Monday, March 27, 2000 by

Alvarez campaign cranking while chief opponent Quintanilla lags behind

City Council candidate Raul Alvarez has released a plan for protecting Austin neighborhoods that includes hiring a neighborhood liaison officer who would report directly to the council. Alvarez announced his plan at a campaign party in the Clarksville neighborhood this weekend. "In terms of information, resources and opportunities to participate in specific development decisions, I support hiring a neighborhood ombudsperson to advocate on behalf of neighborhoods," Alvarez said. Alvarez told In Fact Daily that he envisions an office similar to the Texas Natural Resource Conservation Commission's Office of Public Interest Counsel. Employees of that office represent the public interest before the commission. Alvarez said, "Because of all the development that's happening, we need to make sure there are some people (within city government) looking at the impact on neighborhoods." He said the current Office of Neighborhood Services should be made independent of the city manager's office.

In addition, Alvarez said, he would like the city to work with the Austin Independent School District to establish a Safe and Healthy Routes to School Program to identify street and sidewalk improvements that would make walking and bicycling to school safer and more attractive.

Alvarez said another important part of his plan to preserve Austin's neighborhoods would be to ensure that homeowners can continue to live in their homes. "We need to make sure that people who live in the neighborhoods are able to stay in the neighborhoods–so that the rising cost of housing isn't going to push people out of the neighborhoods," Alvarez said.

He said he would support limits on property taxes or tax abatements for low-income and longtime homeowners. In order to do that, he said, the city must seek a change in state law. Alvarez also said he supports an increase in the Austin Housing Opportunity Trust Fund. He said he would like the city to provide more incentives for development of small-scale, multifamily housing in the urban core. He said it is important to "make sure (new housing) is compatible with the existing neighborhood."

In discussing the city's development review process, Alvarez said, "We need to look at the public notice process to figure out how to make the notice clearer…and just have it go out earlier in the process because now you don't get it until the staff and the developer have come to some kind of agreement. So it's real hard to make changes once you get to that point." According to the city's web site, however, all property owners within 300 feet and registered neighborhood organizations are notified of zoning change applications "within 10 days of an application. In addition, these entities are again notified prior to public hearings. Signs are placed on all properties under zoning review."

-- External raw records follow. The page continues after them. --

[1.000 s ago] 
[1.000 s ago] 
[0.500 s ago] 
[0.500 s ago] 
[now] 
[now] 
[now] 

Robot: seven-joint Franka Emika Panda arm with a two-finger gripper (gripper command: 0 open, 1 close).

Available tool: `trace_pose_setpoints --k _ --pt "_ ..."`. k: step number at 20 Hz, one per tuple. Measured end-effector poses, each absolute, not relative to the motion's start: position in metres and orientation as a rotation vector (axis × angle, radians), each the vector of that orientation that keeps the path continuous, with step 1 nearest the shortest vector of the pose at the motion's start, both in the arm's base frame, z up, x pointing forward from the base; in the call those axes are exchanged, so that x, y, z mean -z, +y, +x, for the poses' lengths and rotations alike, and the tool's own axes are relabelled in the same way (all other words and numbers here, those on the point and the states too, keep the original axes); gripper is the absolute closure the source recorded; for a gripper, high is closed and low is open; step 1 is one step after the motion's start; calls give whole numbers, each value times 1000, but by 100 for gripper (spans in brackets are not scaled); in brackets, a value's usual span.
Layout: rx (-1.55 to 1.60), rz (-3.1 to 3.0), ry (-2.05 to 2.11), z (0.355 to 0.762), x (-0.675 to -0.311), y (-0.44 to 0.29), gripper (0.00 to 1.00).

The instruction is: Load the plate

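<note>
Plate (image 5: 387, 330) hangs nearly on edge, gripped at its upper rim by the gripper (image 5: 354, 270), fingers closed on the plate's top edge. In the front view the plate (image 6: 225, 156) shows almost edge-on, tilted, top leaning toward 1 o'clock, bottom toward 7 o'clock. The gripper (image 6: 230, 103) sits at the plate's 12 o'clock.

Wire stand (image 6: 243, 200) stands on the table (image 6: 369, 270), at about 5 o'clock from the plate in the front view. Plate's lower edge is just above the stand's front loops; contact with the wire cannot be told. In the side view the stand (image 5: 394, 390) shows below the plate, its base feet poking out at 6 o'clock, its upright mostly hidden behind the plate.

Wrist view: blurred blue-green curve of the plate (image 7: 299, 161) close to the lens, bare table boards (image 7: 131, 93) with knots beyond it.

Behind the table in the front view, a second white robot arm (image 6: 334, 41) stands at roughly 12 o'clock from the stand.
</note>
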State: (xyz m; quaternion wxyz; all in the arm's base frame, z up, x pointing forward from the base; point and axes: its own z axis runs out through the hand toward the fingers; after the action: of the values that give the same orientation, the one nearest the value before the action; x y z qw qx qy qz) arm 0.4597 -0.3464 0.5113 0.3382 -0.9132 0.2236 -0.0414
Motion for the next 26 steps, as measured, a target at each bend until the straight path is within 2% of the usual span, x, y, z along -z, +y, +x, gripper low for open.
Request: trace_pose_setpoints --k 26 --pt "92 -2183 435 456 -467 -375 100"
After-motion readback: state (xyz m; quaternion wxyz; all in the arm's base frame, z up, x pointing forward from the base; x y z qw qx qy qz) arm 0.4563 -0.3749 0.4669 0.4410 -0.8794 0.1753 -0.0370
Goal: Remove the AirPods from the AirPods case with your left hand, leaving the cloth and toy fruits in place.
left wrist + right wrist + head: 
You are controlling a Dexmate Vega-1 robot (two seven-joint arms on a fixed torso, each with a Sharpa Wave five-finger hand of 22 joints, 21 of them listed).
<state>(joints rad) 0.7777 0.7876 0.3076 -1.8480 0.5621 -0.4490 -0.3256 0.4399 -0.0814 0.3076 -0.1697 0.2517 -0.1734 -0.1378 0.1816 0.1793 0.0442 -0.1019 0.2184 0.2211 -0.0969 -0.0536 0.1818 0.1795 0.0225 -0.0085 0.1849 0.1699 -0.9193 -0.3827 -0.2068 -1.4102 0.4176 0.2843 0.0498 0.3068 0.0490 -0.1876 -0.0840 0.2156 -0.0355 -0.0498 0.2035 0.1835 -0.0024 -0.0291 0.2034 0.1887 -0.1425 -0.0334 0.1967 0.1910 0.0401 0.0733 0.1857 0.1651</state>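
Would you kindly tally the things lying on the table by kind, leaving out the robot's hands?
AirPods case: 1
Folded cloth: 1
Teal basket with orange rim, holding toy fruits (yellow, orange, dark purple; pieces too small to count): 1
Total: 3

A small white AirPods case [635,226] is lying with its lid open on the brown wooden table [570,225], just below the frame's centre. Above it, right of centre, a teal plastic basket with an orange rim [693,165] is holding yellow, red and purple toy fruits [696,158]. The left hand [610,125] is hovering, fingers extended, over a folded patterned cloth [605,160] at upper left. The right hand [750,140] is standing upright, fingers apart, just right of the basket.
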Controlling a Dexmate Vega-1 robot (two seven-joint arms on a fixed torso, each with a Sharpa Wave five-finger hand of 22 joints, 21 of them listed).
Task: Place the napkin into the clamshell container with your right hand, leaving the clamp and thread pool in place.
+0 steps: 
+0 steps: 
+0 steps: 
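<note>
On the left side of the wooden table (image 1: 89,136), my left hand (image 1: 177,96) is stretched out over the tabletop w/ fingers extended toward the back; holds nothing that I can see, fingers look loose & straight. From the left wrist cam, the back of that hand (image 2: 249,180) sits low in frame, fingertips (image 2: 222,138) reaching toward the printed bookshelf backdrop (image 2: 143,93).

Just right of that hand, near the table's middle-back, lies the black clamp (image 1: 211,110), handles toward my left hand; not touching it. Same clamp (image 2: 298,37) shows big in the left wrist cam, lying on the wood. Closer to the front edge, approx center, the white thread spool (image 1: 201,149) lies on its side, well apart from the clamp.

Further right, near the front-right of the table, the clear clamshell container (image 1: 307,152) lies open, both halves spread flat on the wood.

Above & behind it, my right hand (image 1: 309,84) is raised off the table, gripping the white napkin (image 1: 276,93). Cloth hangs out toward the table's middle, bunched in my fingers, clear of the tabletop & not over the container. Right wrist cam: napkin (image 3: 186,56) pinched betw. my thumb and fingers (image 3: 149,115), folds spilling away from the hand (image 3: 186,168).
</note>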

Alvarez, who has a master's degree in urban planning, said, "We want to continue the neighborhood planning effort, but improve the process, so that people have a stronger say in the planning, approval and implementation of the plan. Even though we have all these neighborhood plans…there's all this talk about redevelopment plans around light rail stations (for example). We need to make sure neighborhoods are integrally involved in those processes." He said many neighborhoods don't have plans yet, but other "planning processes are ongoing and we need to make sure that neighborhoods are represented and that their concerns are addressed in the process."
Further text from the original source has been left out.